What to produce:
Would you return the lines between the one holding "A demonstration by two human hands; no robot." and the one holding "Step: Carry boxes", inclusive, and only those, exactly as they stand in the listing below?

Exercise input:
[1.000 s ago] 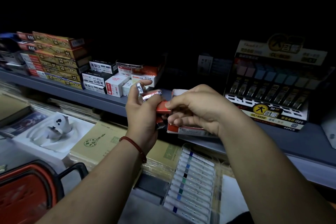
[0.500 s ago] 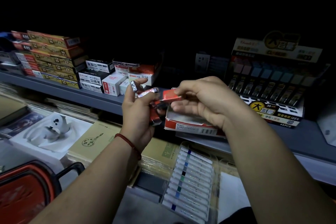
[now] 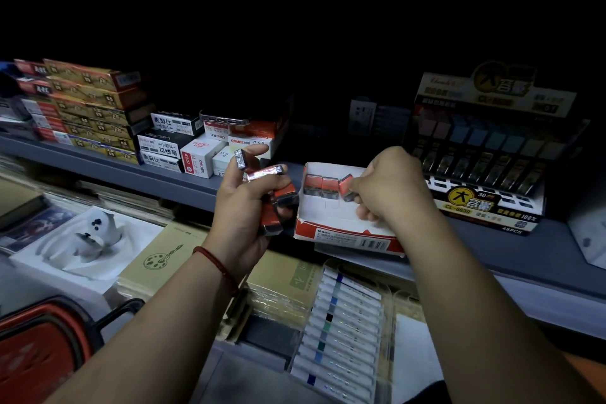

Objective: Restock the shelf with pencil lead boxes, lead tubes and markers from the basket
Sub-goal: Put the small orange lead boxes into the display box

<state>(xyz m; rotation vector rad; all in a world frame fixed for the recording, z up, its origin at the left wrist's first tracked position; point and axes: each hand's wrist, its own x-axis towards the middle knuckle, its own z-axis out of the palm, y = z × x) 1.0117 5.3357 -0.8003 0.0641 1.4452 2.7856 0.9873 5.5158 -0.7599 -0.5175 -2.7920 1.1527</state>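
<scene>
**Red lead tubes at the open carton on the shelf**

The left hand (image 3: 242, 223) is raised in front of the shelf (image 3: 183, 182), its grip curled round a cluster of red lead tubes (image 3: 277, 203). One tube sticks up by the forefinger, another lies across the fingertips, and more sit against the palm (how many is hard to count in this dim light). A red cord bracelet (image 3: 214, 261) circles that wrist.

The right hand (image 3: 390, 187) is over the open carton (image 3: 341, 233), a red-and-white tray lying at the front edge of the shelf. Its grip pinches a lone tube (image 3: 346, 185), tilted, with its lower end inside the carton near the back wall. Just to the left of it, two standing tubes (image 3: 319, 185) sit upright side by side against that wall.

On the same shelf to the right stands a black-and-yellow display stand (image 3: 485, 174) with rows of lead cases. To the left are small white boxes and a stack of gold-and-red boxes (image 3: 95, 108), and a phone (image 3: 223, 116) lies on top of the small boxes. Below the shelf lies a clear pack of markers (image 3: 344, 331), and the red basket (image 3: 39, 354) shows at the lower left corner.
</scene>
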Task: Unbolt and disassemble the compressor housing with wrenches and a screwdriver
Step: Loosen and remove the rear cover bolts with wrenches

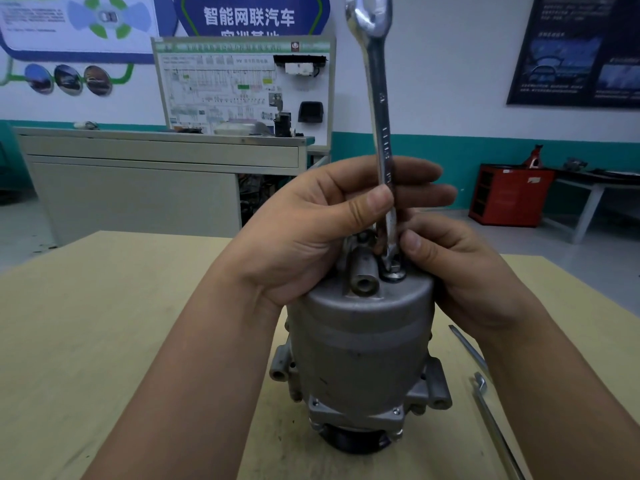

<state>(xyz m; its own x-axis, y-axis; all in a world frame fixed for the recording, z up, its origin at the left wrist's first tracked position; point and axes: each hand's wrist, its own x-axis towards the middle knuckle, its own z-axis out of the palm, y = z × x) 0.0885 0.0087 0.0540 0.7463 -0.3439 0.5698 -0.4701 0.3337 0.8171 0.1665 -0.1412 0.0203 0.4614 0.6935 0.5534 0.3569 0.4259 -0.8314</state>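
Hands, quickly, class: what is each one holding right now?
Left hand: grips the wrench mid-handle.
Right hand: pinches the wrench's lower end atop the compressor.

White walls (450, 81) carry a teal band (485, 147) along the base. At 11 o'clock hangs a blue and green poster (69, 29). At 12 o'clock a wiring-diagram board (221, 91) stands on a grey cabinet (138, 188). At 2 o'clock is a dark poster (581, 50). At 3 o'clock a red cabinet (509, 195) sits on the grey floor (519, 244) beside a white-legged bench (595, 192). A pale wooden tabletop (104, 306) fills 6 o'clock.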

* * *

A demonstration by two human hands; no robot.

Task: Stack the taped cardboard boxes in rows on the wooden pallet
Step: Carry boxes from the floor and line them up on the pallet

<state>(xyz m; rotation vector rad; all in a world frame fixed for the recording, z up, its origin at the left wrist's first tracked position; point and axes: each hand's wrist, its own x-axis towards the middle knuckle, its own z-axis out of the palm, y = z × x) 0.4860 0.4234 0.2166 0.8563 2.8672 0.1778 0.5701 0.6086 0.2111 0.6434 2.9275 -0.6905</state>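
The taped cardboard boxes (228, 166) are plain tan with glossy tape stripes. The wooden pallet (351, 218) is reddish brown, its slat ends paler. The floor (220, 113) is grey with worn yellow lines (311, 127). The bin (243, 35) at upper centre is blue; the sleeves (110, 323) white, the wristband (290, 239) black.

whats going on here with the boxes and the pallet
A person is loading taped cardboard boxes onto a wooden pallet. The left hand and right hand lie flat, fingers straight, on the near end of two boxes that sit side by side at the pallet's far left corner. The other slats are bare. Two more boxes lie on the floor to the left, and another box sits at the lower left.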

Result:
A demonstration by two human hands; no robot.

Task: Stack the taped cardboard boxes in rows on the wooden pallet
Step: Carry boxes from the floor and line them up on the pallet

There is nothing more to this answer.